### YOUR OBJECTIVE
Could you set down exactly the lines in the records below between the line holding "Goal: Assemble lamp" and the line holding "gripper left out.", inclusive?

══════

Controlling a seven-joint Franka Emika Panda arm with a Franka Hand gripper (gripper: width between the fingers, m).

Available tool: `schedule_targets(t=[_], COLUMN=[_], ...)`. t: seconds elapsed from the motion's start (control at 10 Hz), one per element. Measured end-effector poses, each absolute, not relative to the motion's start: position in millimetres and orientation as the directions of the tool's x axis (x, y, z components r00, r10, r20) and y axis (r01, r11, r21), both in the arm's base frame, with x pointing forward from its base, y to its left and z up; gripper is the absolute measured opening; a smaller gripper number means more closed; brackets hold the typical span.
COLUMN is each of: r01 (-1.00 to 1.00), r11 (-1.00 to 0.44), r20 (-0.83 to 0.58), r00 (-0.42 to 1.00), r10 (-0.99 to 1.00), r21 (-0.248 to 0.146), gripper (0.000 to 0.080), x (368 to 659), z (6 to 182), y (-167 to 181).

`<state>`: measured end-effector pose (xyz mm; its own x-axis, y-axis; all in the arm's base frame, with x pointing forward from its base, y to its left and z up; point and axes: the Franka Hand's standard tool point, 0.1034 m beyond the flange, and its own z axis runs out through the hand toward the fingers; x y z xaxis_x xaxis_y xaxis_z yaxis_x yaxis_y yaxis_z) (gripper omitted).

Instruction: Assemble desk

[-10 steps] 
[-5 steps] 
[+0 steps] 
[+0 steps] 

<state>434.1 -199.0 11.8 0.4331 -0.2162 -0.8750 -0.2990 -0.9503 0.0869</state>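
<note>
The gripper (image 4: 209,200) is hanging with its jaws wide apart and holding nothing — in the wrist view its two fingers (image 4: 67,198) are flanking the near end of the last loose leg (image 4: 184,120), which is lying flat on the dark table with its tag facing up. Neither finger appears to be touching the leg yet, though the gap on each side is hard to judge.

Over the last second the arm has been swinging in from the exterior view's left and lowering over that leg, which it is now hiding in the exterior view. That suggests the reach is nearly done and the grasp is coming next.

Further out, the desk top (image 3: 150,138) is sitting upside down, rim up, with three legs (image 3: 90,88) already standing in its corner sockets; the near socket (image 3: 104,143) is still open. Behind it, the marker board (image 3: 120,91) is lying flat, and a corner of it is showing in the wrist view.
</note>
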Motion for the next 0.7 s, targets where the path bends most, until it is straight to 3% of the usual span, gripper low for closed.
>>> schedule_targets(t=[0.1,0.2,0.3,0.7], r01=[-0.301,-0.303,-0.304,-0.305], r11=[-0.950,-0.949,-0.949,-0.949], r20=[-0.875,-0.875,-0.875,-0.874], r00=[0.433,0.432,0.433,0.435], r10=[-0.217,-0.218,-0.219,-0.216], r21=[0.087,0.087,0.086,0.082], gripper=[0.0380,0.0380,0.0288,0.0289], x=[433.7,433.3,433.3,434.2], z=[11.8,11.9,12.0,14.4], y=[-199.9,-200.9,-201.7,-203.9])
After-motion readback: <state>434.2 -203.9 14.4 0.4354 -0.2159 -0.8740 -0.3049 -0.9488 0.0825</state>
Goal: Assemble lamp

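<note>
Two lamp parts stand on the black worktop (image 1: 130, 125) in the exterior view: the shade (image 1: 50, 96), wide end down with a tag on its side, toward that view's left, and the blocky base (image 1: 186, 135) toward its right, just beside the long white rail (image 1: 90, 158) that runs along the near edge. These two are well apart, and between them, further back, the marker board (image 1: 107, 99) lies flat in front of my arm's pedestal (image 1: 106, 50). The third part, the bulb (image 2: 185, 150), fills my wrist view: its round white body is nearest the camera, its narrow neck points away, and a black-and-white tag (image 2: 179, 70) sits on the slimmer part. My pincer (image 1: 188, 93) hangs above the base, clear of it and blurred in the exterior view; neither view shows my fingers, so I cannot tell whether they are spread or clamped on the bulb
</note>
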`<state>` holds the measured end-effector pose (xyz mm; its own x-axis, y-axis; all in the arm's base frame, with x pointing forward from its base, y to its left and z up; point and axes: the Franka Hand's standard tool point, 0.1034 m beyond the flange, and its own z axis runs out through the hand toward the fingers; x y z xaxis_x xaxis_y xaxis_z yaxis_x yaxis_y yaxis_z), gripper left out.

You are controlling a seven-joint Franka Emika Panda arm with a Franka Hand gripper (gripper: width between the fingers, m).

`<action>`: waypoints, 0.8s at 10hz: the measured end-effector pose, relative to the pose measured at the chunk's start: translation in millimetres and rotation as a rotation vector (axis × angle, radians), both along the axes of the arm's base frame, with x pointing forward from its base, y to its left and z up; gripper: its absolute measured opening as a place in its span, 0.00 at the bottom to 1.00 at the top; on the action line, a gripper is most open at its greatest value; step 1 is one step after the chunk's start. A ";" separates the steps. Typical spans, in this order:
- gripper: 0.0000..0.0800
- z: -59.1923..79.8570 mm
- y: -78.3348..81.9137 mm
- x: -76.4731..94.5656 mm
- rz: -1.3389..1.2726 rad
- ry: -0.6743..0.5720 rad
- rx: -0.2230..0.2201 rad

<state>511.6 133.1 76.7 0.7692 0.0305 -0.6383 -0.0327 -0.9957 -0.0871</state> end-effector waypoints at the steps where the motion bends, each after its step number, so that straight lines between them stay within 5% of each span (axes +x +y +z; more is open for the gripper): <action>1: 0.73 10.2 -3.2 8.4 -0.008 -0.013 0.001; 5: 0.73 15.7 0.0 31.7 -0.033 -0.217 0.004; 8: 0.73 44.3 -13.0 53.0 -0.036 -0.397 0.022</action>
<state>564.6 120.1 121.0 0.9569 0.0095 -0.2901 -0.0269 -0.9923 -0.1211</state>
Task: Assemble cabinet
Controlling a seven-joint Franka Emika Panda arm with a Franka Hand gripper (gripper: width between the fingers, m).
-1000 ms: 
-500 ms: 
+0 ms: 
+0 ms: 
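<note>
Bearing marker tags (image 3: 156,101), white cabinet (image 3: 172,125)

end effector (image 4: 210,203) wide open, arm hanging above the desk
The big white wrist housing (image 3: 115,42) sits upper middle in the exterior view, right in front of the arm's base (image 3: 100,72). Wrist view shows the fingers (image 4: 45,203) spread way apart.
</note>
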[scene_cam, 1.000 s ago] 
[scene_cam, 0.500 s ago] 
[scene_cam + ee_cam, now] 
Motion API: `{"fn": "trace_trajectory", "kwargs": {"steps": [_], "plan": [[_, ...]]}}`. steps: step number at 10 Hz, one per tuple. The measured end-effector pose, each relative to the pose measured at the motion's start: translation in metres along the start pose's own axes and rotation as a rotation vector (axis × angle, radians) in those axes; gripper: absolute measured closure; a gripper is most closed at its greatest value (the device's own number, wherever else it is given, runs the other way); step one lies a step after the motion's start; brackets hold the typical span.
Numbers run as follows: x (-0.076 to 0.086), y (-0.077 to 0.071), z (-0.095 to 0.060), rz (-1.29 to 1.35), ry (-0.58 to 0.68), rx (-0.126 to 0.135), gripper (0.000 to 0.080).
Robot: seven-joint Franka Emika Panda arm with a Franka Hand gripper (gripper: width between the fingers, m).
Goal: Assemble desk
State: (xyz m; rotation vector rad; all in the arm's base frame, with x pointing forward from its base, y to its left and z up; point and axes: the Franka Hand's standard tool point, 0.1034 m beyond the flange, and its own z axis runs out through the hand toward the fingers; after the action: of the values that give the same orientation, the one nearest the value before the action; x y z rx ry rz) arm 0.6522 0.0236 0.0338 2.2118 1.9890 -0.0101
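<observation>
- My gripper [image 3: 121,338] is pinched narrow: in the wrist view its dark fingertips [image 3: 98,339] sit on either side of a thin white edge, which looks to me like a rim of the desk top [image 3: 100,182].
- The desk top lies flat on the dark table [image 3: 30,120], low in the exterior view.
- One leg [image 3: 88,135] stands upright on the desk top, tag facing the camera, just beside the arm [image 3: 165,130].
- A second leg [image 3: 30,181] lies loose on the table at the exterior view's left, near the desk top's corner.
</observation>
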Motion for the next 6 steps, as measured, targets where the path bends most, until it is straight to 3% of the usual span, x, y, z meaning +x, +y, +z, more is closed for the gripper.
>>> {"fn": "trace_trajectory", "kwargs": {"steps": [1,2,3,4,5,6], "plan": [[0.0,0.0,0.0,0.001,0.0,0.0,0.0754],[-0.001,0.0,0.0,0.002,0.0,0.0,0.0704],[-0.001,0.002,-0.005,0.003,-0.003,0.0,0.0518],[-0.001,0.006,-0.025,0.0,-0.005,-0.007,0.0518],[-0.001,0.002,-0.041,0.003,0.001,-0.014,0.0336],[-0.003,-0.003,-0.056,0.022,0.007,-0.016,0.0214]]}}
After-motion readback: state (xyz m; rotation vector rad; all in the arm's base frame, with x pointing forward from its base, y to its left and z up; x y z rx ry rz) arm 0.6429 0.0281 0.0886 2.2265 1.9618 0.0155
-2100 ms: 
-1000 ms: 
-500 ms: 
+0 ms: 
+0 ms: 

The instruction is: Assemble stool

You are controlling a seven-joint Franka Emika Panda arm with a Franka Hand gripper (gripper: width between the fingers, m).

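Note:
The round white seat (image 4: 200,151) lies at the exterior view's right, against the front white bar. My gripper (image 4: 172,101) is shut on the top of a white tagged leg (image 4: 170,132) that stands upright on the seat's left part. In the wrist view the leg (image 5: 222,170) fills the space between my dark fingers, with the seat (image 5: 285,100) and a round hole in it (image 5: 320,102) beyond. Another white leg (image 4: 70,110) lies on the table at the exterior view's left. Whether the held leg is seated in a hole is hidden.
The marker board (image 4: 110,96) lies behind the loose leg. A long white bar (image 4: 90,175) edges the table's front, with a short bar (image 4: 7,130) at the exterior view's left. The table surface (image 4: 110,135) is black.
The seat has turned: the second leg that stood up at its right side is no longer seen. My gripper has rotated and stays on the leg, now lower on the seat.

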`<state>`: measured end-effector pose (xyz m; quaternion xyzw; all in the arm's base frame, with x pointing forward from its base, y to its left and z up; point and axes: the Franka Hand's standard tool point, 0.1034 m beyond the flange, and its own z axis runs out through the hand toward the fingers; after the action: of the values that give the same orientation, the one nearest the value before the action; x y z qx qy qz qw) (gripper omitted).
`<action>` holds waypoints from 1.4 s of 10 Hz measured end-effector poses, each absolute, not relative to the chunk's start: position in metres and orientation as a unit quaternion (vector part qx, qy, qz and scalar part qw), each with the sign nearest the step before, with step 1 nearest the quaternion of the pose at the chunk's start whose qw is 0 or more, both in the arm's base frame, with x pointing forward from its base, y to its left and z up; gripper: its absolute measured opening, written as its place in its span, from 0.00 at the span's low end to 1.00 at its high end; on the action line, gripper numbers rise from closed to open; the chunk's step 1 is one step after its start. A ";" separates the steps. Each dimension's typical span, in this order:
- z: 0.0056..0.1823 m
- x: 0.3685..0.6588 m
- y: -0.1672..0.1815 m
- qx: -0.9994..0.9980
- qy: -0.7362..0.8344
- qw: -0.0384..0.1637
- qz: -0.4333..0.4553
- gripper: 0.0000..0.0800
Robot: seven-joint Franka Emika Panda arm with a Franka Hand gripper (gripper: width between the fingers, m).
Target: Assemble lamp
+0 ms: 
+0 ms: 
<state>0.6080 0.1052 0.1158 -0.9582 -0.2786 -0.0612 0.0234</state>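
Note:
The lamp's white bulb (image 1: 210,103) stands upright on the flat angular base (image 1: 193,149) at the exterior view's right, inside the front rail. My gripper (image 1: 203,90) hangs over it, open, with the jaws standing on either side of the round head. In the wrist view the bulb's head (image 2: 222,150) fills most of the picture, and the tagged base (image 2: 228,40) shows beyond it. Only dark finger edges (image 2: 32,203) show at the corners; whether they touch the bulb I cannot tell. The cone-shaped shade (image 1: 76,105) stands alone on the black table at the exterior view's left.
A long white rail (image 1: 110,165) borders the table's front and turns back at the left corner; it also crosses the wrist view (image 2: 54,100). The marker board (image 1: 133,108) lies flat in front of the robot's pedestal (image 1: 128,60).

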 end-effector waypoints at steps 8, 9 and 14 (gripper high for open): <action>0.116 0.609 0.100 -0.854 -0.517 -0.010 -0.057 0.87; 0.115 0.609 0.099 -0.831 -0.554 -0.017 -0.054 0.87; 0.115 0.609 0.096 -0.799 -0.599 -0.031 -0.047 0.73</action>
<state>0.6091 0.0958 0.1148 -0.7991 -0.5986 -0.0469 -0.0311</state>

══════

### EXERCISE RESULT
Goal: Assemble lamp

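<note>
Two lamp parts stand on the black worktop (image 1: 130, 125) in the exterior view: the shade (image 1: 50, 96), wide end down with a tag on its side, toward that view's left, and the blocky base (image 1: 186, 135) toward its right, just beside the long white rail (image 1: 90, 158) that runs along the near edge. These two are well apart, and between them, further back, the marker board (image 1: 107, 99) lies flat in front of my arm's pedestal (image 1: 106, 50). The third part, the bulb (image 2: 185, 150), fills my wrist view: its round white body is nearest the camera, its narrow neck points away, and a black-and-white tag (image 2: 179, 70) sits on the slimmer part. My pincer (image 1: 188, 93) hangs above the base, clear of it and blurred in the exterior view; neither view shows my fingers, so I cannot tell whether they are spread or clamped on the bulb
</note>
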`<state>` holds the measured end-effector pose (xyz mm; its own x-axis, y-axis; all in the arm's base frame, with x pointing forward from its base, y to its left and z up; point and axes: the Franka Hand's standard tool point, 0.1034 m beyond the flange, and its own z axis runs out through the hand toward the fingers; x y z xaxis_x xaxis_y xaxis_z yaxis_x yaxis_y yaxis_z), gripper left out.

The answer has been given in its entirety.